It is hard to know what anyone else really wants, and I think of this man often. I thought of him most recently while watching Mark Zuckerberg deliver an hour-long presentation on Facebook’s rebrand—it is now called Meta—and its newfound focus on building the “metaverse”: a vast and integrated virtual world. Watching Zuckerberg stroll through a blandly monied virtual set, appointed, as if from a drop-down menu, with books and trinkets and unused-looking sports equipment, I wondered if there were people who wanted this, or would find this vision exciting. Then I reminded myself: FarmVille. I think it is useful, in attempts to forecast the future, to be humble about the enormous mystery of other people’s desires.
These days, people spend more than eighty billion dollars a year on virtual goods sold in video games. Game-studies scholars have long argued that gaming allows players to experiment with new identities and modes of being: Virtual games simulate identities as citizen-soldiers, free-agent workers, cyborg adventurers, and corporate criminals
, Dyer-Witheford and de Peuter write. Virtual play trains flexible personalities for flexible jobs, shapes subjects for militarized markets, and makes becoming a neoliberal subject fun.
Virtual worlds, it seems, also train players to be eager, expectant, and constant consumers.
Anna Wiener
The discussion around money in the metaverse shares a lot of characteristics with Bitcoin mania and NFTs: basically, you don’t own anything tangible, with real world utility, only a set of digital instructions accessible only inside the platform where you spent money on it. It’s good business for the platform owner, who can create virtual goods endlessly at almost no cost, while relying on fake scarcity to sell them at a premium, marketing each as ‘unique’ or ‘limited editions’. I fail to see how this works for consumers though, and current global events are a sober reminder that some (most) things cannot be solved by going virtual – and that nation states still hold considerable control over financial transactions.
Have we tried drilling oil in the metaverse?
— Ramp Capital (@RampCapitalLLC) March 7, 2022
Spending money in the metaverse can be considered an expansion on streaming music and video, where you don’t own the catalogue, but merely rent it so long as you pay your subscription. In the digital realm though, renting feels like a fair transaction for both sides: the company gets a steady inflow of cash, the consumer instant access to a huge library, which they wouldn’t afford to purchase otherwise. If the company goes out of business, the consumer doesn’t lose anything but future access to the library, but they may find another provider with ease. In games, you may justify purchases simply for the immediate entertainment value.
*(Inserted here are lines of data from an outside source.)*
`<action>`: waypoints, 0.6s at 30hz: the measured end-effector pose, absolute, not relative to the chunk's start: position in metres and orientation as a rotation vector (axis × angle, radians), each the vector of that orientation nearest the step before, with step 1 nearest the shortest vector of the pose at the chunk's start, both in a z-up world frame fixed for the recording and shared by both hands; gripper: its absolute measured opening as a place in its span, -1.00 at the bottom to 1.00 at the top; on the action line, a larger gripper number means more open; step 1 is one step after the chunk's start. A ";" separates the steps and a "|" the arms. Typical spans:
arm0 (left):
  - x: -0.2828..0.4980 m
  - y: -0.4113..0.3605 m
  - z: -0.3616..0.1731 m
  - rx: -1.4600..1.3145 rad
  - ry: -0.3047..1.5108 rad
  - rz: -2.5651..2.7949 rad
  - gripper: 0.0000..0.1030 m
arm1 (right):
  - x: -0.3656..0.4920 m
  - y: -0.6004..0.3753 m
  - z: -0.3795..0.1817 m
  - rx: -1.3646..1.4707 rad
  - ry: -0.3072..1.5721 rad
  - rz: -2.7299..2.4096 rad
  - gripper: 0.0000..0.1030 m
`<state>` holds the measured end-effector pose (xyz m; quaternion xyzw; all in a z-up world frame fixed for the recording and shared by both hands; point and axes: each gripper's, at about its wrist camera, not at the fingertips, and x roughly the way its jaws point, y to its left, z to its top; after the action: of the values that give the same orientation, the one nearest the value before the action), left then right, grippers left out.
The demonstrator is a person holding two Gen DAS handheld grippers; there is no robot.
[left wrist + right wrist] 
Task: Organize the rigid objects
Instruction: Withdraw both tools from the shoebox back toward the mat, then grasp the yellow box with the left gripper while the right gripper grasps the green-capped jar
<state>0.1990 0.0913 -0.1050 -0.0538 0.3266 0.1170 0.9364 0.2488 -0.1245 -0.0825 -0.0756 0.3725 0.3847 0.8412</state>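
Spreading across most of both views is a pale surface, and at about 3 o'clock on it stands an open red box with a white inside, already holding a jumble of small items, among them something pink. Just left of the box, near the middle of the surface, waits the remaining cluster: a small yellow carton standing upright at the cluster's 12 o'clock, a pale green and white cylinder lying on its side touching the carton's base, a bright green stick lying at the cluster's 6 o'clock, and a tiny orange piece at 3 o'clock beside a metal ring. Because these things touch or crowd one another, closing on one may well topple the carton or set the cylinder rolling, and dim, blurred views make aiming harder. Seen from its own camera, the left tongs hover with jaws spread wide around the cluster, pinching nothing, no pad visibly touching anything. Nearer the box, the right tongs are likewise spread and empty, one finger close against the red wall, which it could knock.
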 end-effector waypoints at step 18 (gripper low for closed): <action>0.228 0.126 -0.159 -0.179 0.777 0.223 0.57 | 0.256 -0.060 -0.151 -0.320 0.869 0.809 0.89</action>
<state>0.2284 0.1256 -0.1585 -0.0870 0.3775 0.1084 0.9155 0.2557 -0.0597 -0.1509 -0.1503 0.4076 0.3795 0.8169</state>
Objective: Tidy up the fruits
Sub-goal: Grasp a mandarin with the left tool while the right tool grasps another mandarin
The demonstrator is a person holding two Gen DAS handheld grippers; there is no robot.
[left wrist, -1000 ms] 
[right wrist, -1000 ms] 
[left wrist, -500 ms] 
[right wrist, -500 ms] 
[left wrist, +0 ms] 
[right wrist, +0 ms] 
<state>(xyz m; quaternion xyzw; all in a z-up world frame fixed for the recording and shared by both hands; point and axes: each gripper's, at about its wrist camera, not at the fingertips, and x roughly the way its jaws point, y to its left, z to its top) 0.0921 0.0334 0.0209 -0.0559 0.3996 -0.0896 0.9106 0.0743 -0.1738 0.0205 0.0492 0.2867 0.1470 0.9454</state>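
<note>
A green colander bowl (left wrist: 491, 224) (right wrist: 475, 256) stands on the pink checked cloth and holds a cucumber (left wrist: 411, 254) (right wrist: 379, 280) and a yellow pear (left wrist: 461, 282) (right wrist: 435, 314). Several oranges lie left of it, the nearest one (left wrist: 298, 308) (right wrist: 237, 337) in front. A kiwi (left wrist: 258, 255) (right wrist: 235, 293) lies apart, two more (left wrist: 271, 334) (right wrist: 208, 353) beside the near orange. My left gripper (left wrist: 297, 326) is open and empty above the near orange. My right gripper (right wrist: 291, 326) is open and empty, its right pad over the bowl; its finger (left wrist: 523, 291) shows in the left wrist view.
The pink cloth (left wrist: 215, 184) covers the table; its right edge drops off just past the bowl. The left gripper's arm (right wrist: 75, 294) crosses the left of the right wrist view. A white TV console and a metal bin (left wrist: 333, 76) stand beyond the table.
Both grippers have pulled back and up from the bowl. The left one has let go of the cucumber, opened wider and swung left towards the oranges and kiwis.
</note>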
Virtual real estate is simple: plots of land in a digital world (i.e. the metaverse) whose value is determined by factors similar to those that drive the value of physical real estate — namely, how big/cool/developed/proximate to other cool people/events they are. In a virtual platform like Sandbox you can buy a beachfront property, or something next to the mall, or something next to the … Warner Music Group headquarters?
Money is pouring in, and a flood could follow. Virtual real estate sales exceeded $500 million in 2021. Analysts project that number will double in 2022. A plot of land on Sandbox was recently purchased for $450,000, as it meant … being meta-neighbors with Snoop Dogg. There’s also commercial real estate: Luxury designer Philipp Plein purchased a property on Decentraland for $1.4 million; it will soon become Plein Plaza. And dedicated real estate development: Metaverse real estate firm Republic Realm recently made the largest virtual land purchase in history — $4.3 million.
Scott Galloway
What doesn’t make sense to me is spending money to virtually ‘own’ non-existent digital assets, such as the latest craze, virtual real estate. It feels to me a purely speculative game of pumping up the ‘price’ of this ‘unreal estate’ with no actual value to sell it later for profits. In a virtual space, proximity to cool places is meaningless – the owner could decide tomorrow to relocate on the other side of the world, leaving you with a worthless property. Or look at it this way: in the real world, once you buy a property your relationship with the former owner ends and you have full control; in a virtual world on the other hand, you are continually dependent on the company operating the virtual space – if they go out of business your purchase simply vanishes into thin air! That’s why ‘renting’ makes more sense for consumers: if a metaverse closes, or changes into something you no longer want, you simply stop paying your rent and go find somewhere else to virtually spend your time in.